**WHAT THIS TASK INVOLVES**: Skip every image and restate the data word for word.

┄┄┄┄┄┄┄┄┄┄┄┄┄┄┄┄┄┄┄┄

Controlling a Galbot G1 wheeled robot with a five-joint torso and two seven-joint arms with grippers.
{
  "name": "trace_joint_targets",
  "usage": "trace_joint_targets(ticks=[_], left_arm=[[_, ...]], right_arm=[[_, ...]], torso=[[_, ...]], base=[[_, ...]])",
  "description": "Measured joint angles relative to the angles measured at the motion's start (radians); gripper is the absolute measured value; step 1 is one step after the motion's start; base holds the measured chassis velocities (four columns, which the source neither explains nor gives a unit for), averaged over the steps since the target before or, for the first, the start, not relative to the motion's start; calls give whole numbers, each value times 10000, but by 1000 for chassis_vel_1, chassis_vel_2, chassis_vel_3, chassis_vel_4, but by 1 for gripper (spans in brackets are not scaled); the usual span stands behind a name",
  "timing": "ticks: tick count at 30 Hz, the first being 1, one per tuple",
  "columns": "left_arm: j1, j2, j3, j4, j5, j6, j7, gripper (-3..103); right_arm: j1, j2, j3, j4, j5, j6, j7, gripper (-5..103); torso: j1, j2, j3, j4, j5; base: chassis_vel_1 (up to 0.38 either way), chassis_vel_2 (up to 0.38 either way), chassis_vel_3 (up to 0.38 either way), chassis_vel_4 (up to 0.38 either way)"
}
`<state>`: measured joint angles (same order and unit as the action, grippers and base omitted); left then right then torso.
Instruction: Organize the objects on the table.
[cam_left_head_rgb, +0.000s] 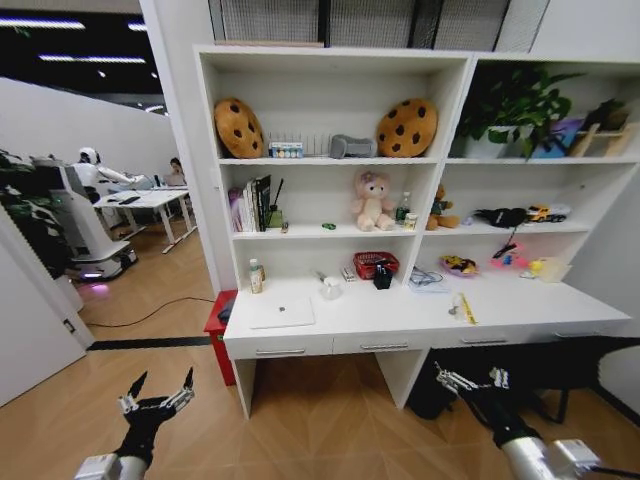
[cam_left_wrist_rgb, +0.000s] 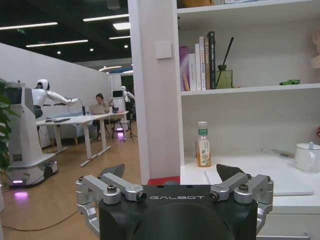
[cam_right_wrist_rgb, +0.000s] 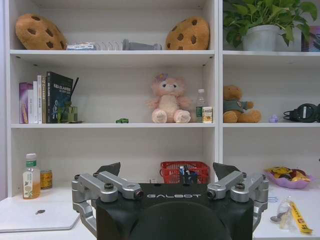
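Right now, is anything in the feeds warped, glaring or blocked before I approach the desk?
Head view: wide-angle bends the shelf unit and desk outward; laptop pale but readable. Left wrist view: bright ceiling strips at the top, left gripper blocks the lower part. Right wrist view: even light, right gripper hides the desk's middle.

Pretty bright and even overall, lit by ceiling strip lights. Head view bends noticeably at the edges, fisheye style. Soft shadows sit under the shelves, and the far office looks dimmer.
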<state>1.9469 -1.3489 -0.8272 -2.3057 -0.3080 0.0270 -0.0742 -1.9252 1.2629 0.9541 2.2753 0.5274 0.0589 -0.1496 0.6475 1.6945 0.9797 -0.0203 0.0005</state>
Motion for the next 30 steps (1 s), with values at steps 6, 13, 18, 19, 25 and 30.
trace_joint_targets(ticks=[6, 13, 18, 19, 25, 30], left_arm=[[-3, 1, 1, 0, 0, 0, 4, 100], [-2, 1, 1, 0, 0, 1, 3, 100], [-1, 1, 1, 0, 0, 0, 4, 100], [-1, 1, 1, 0, 0, 0, 4, 100], [-1, 1, 1, 0, 0, 1, 3, 100], [-1, 1, 2, 0, 0, 1, 3, 100]], right_arm=[[10, 0, 0, -1, 0, -1, 0, 100], [7, 0, 0, -1, 0, -1, 0, 100], [5, 0, 0, 0, 0, 0, 0, 100], [5, 0, 0, 0, 0, 0, 0, 100], [6, 0, 0, -1, 0, 0, 0, 100], [5, 0, 0, 0, 0, 0, 0, 100]], torso=[[26, -15, 8, 3, 6], [15, -10, 4, -1, 3], [10, -7, 3, 0, 3], [10, -7, 3, 0, 3], [11, -7, 4, 0, 3], [12, -7, 3, 0, 4]], base=[[-28, 13, 37, -36], [-18, 24, 34, -19], [0, 0, 0, 0], [0, 0, 0, 0], [0, 0, 0, 0], [0, 0, 0, 0]])
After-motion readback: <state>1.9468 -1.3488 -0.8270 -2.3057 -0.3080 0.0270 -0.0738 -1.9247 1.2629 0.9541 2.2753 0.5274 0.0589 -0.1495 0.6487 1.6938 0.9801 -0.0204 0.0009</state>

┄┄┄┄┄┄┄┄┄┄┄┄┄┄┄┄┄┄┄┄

**ANSWER AREA**:
Controlling a Galbot G1 wheeled robot with a five-joint torso and two seven-joint arms with grippers.
{
  "name": "trace_joint_targets",
  "usage": "trace_joint_targets(ticks=[_], left_arm=[[_, ...]], right_arm=[[_, ...]], torso=[[_, ...]], base=[[_, ...]])",
  "description": "Measured joint angles relative to the angles measured at the motion's start (radians); gripper is the absolute measured value; step 1 is one step after the motion's start; base holds the measured chassis velocities (four columns, which the source neither explains nor gives a unit for), averaged over the steps since the target before or, for the first, the start, not relative to the motion's start; calls give whole numbers, each value times 10000, but by 1000 for chassis_vel_1, chassis_vel_2, chassis_vel_3, chassis_vel_4, but by 1 for gripper (spans in brackets are not scaled); the usual span stands behind a name",
  "timing": "ticks: tick count at 30 Hz, the first being 1, one per tuple",
  "columns": "left_arm: j1, j2, j3, j4, j5, j6, j7, gripper (-3..103); right_arm: j1, j2, j3, j4, j5, j6, j7, gripper (-5..103); torso: j1, j2, j3, j4, j5; base: chassis_vel_1 (up to 0.38 either way), chassis_vel_2 (up to 0.38 either way), chassis_vel_3 (up to 0.38 either way), chassis_vel_4 (up to 0.38 either way)"
}
`<state>`: measured joint angles (same order and unit as the action, grippers and base omitted); left then right then torso.
Instruction: Organize the objects on the table.
[cam_left_head_rgb, +0.000s] 
[cam_left_wrist_rgb, +0.000s] 
[cam_right_wrist_rgb, +0.000s] 
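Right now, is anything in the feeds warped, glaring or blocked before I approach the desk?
Head view: wide-angle bends the shelf unit and desk outward; laptop pale but readable. Left wrist view: bright ceiling strips at the top, left gripper blocks the lower part. Right wrist view: even light, right gripper hides the desk's middle.

Pretty bright and even overall, lit by ceiling strip lights. Head view bends noticeably at the edges, fisheye style. Soft shadows sit under the shelves, and the far office looks dimmer.
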<state>1.9469 -1.3489 -0.8272 -2.3057 -0.3080 0.0270 -0.0742 -1.9252 1.2629 0.9541 2.2753 0.5274 0.0589 -0.1496 0.6475 1.6945 0.9797 -0.0203 0.0005</state>
Motion for the next 30 steps (1 s), with values at steps 6, 13, 18, 19, 25 and 30.
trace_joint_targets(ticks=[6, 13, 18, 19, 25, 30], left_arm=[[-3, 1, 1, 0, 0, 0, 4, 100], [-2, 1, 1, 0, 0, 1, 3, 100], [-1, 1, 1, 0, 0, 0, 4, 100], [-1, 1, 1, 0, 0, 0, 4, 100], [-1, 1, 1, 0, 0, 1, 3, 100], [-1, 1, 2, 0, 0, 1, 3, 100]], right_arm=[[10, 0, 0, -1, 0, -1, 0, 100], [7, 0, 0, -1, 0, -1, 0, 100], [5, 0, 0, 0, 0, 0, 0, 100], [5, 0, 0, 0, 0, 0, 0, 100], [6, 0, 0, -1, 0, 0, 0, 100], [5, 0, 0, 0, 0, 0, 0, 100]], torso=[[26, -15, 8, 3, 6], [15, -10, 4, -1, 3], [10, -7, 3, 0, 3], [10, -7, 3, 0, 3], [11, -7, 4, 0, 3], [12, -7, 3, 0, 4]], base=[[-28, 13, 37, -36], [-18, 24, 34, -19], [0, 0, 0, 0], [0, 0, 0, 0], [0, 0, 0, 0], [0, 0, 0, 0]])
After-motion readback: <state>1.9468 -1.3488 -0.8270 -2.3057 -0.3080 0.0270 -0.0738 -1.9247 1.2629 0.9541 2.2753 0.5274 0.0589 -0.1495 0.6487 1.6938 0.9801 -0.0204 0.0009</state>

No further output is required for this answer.